Am 15.05.2011 01:49, schrieb Alex Ionescu:
Look, I don't understand why this is so hard for the project to understand:

Certain Windows functions are BROKEN. Certain Windows algorithms make NO SENSE. Other things are BADLY OPTIMIZED. Other things make WRONG ASSUMPTIONS.

But these set of behaviors and design failures are what billions of customers and pieces of software DEPEND ON. Microsoft cannot change the STACK LAYOUT of IE due to fears that BHOs which look up the file handle up the stack will break. They have SHIMS that LIE about the stack order to make those BHOs work, even as the stack changes.

Software depends on behaviour. If 2 functions behave the same, then its safe to replace one with another. This is a very basic concept that ignores assembly code sequences etc. But if we couldn't rely on this concept the whole project is doomed to fail anyway, unless we copy most of MS code on assembly level, since we have no chance of evaluating where we can safely differ from MS code and where we can't.



Microsoft, on this function, writes,

" Remarks

This function is not atomic because it is implemented as two separate locked instructions. An atomic 64-bit read that occurs on another thread during the execution of this intrinsic could result in an inconsistent value being read.

"

I don't know where you have that from, but current MSDN doesn't show that remark and google gives no results either. So you can safely assume that the majority of people will not know about it. So all their code might depend on is that the function works correctly as descibed, not the opposite.

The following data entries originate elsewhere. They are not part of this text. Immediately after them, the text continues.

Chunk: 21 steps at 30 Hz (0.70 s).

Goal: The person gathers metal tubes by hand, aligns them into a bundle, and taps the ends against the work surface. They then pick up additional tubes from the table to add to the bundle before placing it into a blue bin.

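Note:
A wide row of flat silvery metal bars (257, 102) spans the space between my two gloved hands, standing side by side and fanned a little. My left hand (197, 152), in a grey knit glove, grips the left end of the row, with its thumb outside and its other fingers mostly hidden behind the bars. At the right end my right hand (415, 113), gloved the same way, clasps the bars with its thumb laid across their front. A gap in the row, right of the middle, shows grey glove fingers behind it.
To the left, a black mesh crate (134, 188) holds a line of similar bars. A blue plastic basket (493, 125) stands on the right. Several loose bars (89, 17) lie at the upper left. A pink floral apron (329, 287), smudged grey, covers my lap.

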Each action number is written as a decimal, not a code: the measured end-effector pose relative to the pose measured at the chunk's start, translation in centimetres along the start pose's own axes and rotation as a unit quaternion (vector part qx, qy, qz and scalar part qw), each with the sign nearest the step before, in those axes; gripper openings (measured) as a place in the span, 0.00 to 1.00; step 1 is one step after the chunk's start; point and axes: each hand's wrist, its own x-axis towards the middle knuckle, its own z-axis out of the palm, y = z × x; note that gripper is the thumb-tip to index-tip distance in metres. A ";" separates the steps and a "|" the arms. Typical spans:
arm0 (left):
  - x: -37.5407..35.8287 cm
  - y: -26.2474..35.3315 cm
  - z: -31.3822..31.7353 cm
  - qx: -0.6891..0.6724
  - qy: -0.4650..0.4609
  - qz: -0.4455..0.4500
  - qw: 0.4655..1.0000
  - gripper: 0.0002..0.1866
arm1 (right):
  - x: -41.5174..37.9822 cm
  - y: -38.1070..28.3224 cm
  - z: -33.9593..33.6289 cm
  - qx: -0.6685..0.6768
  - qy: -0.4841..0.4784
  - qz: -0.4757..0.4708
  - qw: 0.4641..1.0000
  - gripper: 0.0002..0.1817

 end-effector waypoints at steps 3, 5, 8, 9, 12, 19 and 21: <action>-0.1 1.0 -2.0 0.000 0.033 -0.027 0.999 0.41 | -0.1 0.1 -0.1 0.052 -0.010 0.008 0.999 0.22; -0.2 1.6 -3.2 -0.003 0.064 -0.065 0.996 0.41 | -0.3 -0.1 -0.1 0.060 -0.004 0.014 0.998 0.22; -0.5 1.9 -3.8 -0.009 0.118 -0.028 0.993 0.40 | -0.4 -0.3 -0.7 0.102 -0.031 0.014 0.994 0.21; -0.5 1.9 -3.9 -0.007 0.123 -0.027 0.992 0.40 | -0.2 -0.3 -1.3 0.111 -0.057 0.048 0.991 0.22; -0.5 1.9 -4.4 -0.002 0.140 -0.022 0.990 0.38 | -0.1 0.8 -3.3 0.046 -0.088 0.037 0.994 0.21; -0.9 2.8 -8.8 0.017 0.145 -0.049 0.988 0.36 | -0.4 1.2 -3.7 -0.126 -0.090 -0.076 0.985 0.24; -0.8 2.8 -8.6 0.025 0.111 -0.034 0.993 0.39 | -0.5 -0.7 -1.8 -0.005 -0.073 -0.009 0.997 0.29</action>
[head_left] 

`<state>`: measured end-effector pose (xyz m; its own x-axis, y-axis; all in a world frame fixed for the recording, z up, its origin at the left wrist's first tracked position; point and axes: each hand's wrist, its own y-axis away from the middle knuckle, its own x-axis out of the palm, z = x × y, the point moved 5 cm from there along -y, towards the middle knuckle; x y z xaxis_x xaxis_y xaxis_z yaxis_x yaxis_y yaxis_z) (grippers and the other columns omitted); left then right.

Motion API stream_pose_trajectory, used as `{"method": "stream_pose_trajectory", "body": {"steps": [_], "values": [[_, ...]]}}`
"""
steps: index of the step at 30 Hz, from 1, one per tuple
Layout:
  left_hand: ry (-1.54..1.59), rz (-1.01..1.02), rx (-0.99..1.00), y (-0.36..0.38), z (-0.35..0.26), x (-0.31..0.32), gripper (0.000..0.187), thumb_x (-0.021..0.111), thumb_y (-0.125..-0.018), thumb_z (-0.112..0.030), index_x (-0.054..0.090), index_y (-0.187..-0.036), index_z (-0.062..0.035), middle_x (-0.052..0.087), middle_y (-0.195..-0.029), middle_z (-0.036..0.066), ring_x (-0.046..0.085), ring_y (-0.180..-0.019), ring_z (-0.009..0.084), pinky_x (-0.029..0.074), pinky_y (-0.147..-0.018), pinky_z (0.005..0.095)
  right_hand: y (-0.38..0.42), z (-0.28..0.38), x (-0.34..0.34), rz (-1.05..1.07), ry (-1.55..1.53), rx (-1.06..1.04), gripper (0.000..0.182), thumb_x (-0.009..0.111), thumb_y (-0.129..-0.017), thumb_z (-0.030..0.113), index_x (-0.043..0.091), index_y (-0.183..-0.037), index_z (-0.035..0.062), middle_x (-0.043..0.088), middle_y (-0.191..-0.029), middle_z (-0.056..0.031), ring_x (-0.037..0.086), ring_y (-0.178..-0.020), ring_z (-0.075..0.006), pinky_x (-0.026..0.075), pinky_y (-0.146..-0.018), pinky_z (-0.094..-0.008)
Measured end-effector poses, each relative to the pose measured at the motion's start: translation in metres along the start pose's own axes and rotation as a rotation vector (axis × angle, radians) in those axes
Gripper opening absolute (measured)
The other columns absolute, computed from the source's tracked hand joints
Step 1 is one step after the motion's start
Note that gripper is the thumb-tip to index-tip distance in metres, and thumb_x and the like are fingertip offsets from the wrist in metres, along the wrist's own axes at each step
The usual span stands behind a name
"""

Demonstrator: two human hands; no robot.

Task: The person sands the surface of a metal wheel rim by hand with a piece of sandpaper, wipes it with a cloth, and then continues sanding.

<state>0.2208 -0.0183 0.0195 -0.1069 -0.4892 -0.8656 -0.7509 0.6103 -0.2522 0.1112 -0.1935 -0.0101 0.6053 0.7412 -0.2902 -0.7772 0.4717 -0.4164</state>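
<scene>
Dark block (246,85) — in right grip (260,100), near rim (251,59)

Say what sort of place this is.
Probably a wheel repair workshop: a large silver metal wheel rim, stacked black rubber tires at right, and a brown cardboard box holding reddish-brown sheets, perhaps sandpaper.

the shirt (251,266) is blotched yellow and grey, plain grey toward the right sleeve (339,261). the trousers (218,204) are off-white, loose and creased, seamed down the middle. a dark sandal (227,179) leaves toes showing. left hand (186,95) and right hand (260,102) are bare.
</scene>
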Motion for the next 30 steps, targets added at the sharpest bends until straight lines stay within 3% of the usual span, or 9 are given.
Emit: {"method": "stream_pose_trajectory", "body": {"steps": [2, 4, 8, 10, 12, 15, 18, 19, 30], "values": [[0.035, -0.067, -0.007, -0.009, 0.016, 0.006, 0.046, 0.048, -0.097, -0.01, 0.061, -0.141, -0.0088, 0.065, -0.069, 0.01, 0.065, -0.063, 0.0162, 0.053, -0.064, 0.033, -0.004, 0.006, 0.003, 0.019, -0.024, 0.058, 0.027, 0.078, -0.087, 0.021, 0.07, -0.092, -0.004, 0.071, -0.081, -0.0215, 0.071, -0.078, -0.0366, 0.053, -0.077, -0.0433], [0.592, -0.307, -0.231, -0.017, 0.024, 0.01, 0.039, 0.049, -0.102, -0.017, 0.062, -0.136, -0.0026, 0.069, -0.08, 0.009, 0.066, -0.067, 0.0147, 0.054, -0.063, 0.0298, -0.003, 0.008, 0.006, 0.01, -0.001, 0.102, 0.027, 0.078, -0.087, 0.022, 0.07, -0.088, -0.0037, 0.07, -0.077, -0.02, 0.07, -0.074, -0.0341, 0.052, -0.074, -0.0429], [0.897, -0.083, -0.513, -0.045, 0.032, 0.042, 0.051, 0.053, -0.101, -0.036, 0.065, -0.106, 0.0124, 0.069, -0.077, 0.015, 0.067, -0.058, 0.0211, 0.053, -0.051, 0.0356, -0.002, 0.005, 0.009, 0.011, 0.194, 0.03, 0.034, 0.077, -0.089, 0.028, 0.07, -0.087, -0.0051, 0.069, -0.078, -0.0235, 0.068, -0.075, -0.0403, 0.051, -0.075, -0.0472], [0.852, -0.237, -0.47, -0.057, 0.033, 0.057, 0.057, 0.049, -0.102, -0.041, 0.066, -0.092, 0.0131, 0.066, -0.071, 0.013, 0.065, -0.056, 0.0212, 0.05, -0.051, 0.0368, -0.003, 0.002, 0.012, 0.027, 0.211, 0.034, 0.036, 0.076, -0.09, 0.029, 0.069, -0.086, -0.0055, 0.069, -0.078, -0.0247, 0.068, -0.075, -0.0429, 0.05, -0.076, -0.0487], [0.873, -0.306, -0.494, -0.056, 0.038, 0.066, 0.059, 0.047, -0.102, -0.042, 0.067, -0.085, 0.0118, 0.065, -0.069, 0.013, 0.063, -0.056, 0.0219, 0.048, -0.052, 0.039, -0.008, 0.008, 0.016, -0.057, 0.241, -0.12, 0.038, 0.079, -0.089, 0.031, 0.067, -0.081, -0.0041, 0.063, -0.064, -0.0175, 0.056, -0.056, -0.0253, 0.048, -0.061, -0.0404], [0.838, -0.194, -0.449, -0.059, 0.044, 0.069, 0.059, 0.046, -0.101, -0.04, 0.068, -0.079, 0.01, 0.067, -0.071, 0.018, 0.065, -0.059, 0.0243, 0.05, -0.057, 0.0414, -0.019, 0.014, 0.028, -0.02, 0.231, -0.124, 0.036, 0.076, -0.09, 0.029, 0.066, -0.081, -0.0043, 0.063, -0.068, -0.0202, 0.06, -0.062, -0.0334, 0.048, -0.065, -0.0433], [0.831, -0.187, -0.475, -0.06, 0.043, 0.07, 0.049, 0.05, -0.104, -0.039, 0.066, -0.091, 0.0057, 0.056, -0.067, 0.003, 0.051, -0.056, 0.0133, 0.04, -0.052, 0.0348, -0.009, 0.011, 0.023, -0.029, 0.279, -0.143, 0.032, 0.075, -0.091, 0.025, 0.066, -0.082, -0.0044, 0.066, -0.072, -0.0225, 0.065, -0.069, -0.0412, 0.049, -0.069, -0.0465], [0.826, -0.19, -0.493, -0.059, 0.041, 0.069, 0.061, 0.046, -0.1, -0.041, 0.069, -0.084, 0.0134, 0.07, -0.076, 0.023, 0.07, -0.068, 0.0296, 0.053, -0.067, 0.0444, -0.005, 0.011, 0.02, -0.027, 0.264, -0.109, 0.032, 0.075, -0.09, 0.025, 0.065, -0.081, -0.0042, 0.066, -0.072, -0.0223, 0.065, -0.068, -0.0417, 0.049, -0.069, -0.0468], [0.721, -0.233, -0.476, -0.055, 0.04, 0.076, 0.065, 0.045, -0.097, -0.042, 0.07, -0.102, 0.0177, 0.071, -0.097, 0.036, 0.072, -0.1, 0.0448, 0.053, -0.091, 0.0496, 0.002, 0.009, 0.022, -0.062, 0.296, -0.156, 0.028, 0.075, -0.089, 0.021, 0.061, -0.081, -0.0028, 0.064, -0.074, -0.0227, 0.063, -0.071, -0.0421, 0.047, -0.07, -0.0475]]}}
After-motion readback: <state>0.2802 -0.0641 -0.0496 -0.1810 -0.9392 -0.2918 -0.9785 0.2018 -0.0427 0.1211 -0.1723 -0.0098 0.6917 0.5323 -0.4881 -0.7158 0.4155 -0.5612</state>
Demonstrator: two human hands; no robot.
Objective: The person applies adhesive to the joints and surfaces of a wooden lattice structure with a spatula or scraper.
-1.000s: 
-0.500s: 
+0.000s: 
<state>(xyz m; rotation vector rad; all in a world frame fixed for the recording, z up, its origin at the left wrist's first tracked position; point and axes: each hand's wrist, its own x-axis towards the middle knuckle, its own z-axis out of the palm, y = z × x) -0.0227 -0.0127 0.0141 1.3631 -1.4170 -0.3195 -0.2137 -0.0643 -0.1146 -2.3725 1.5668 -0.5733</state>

Can you claim, with absolute CERTAINTY that NOBODY in the WORLD depends on this behavior? That it's two separate intrusctions, and that an inconsistent value can be read? How do you know certain VMs don't look for this code sequence, how do you know security/emulation software doesn't abuse/utilise this? ETC ETC ETC. It's such a simple/short sequence that it's easy to recognize. 

As a simple example, HexRays recognizes the particular ASM sequence as InterlockedAddLargeStatistic. Now, in ReactOS, it won't.
Extending this argument, we couldn't succeed, unless we would copy almost every piece of code on assembly level. Implementing ONE function identically doesn't solve this problem. How can we know that certain kind of software doesn't depend on MSVC being used as a compiler? Or that certain instructions appear on the beginning of a function? What about a particular call chain being detected? What about symbols from the MS server? HexRays probably recognizes a lot of things. Because that's its job. But find me a driver that won't run, because this function is not broken.


What's worse, is that recent Windows kernels define ExInterlocked.... to the compiler intrinsic _Interlocked. Do you suggest to also implement the intrinsic differently, which is in-lined? So now you will inline those 50 lines of (perfect, yes) code in every caller? These functions are called at ISR level usually -- great idea!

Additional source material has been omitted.